Когда Рахель стала всматриваться в Спектакль, ища Эсту, она увидела, что его нет.
А там, в Спектакле, появилась Кочу Мария – низенькая позади высокого торта.
– Вот он торт, – сказала она Маммачи чуть громковато.
Кочу Мария всегда обращалась к Маммачи чуть громковато, потому что, по ее мнению, кто плохо видит, у того и с другими органами чувств не все ладно.
– Кандо, Кочу Мария? – спросила Маммачи. – Видишь ты нашу Софи-моль?
– Канду, кочамма, – сказала Кочу Мария громко-громко. – Вижу.
Она улыбнулась Софи широко-широко. Она была одного с ней роста. Ниже, чем должна быть сирийская христианка, несмотря на все усилия.
– Личико беленькое, в маму, – сказала Кочу Мария.
– У нее нос Паппачи, – настаивала Маммачи.
– Насчет этого не скажу, но красотулечка она хоть куда, – прокричала Кочу Мария. – Сундарикутти. Ангелочек.
У ангелочков беленькие личики цвета пляжного песка, и одеваются они в брючки клеш.
У чертенят коричневые рожицы грязного цвета, одеваются они Феями Аэропорта, а на лбу у них видны выпуклости, которые могут превратиться в рога. На макушке фонтанчики, стянутые «токийской любовью». Они имеют скверную привычку читать задом наперед.
А в глазах у них, если вглядеться, можно увидеть лик сатаны.
Кочу Мария взяла обе руки Софи в свои кверху ладонями, поднесла их к лицу и сделала глубокий вдох.
– Что это она? – спросила Софи, чьи нежные лондонские ладошки утонули в мозолистых айеменемских лапах. – Кто она такая и зачем она нюхает мои руки?
– Она кухарка, – объяснил Чакко. – Это она так тебя целует.

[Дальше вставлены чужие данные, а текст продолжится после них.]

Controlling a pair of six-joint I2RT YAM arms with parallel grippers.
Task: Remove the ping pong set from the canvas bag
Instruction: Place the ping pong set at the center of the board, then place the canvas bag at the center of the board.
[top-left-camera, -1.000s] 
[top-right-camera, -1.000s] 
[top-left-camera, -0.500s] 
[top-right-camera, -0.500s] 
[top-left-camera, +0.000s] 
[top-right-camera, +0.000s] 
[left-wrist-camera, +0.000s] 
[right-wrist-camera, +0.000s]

– Целует? – переспросила Софи недоверчиво, но с интересом.
– Изумительно! – сказала Маргарет-кочамма. – Она принюхивается к тебе. А между мужчинами и женщинами такое тоже бывает?
Она покраснела, потому что вовсе не хотела произнести двусмысленность. Смущенная дыра в мироздании, имеющая форму учительницы.
– Сплошь и рядом! – сказала Амму, и прозвучало это не иронической ремаркой вполголоса, как она хотела, а несколько громче. – Как, по-вашему, мы делаем детей?
Чакко не стал давать ей шлепка.
И она ему поэтому тоже.
Но Ожидающий Воздух сделался Злым.
– Тебе следует извиниться перед моей женой, Амму, – сказал Чакко с покровительственным, собственническим видом (рассчитывая, что Маргарет-кочамма не возразит: «Бывшей женой, Чакко!» – и не станет махать на него розой).
– Нет-нет-нет! – сказала Маргарет-кочамма. – Это я виновата! Я не хотела, чтобы так прозвучало… я просто хотела сказать… что нам немножко в диковинку…
– Это был совершенно законный вопрос, – сказал Чакко. – И я считаю, что Амму должна попросить прощения.